Example of the first bright line RAP rule
- O conveys “To A for life, then to such of A’s children as live to attain the age of 30.”
- A has two children, 42 B and C. B is 35 and C is 40.
- A is alive. Hence, this class is still open.
- Thus, this is an example of a gift to an open class, conditioned on the members surviving to an age beyond 21.
- B and C’s vested remainders subject to open are voided by the common law RAP and its bad as to one, bad as to all principle.
- A, our measuring life, could have another baby tomorrow and then die in labor.
- That potential newborn’s interest would not vest until more than 21 years after A’s death.
- Because this conveyance is bad as to that hypothetical infant, it is bad as to all.
- No matter that B and C have satisfied the requisite age contingency, their future interests are invalidated.
- Thus, under the common law RAP, we are left with a life estate in A and a reversion in O.
The second bright-line RAP rule
- Many shifting executory interests will violate the RAP.
- An executory interest with no limit on the time within which it must vest will violate the common law RAP.

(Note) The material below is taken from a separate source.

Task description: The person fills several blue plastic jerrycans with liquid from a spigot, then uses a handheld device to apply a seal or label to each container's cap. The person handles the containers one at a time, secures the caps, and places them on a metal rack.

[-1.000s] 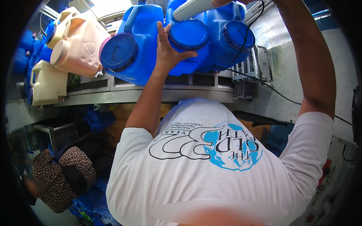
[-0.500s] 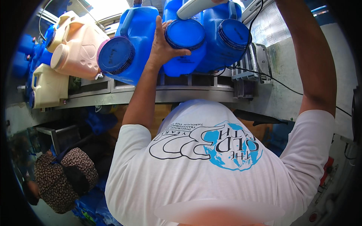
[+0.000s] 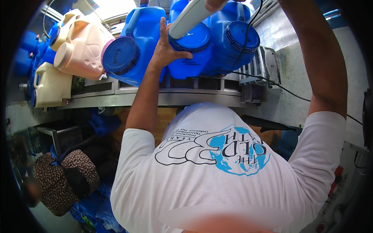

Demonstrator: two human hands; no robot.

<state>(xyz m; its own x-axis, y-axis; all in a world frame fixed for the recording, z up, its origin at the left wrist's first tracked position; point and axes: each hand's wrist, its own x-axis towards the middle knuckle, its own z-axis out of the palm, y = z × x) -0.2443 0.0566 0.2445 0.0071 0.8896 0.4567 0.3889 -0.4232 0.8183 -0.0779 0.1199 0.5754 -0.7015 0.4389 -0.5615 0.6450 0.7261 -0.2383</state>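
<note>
My left hand (image 3: 167, 50) grips a blue jug (image 3: 186, 66) at the left side of its round cap (image 3: 196, 42), thumb spread across the cap's front and index finger pointing up. My right hand (image 3: 213, 4), partly cut off at the top edge, holds a long white hand-held device (image 3: 188, 19) angled down to the back left of that cap; whether it touches cannot be told. Another blue jug (image 3: 145, 62) with a large lid stands on the left, and a third (image 3: 231, 58), crossed by a black cord (image 3: 283, 89), on the right.
Cream (image 3: 54, 85) and pinkish jerrycans (image 3: 85, 50) crowd the left end of the steel counter (image 3: 186, 97). A grey slatted metal piece (image 3: 268, 66) sits at the right by a wall. At lower left, another person (image 3: 58, 182) in patterned clothing bends near blue containers.
The white device has moved down and left, its tip now lower over the middle cap. My left hand and that jug have shifted slightly left since a second ago.
</note>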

Example of the second bright-line RAP rule
“To A and his heirs, so long as the land is used for farm purposes, and if the land ceases to be so used, to B and his heirs.”
- Step 1: B has a shifting executory interest.
- Step 2: The land must cease to be used for farm purposes in order for B to take.
- Step 3: A’s life is the one to be measure the 21-year rule. A has the power, while alive, to abide by the condition or to breach the condition.
- Step 4: A might abide by the condition during her lifetime. The condition may not be breached, if ever, until hundreds of years have passed. Thus, the future interest is void.
- Thus, we are left with “To A and his heirs, so long as the land is used for farm purposes.” A now has a fee simple determinable and O has the possibility of reverter.
The interest to which the RAP does not apply
It will not apply to future interests created in O, the grantor. It simply declines to assert itself against future interests capable of creation in O, the grantor.
Difference between “but if” and “so long as”
- But if: The entire conditional clause is stricken and we are left with “To A and his heirs.”
- So long as: Only the executioner’s interest is stricken.
RAP reforms: “Wait and See” or “Second Look” Doctrine
Under this majority reform effort, the validity of any suspect future interest is determined on the basis of the facts as they now exist, at the conclusion of our measuring life.
The Uniform Statutory Rule Against Perpetuities (USRAP)
Codifies the common law RAP and, in addition, provides for an alternative 90-year vesting period.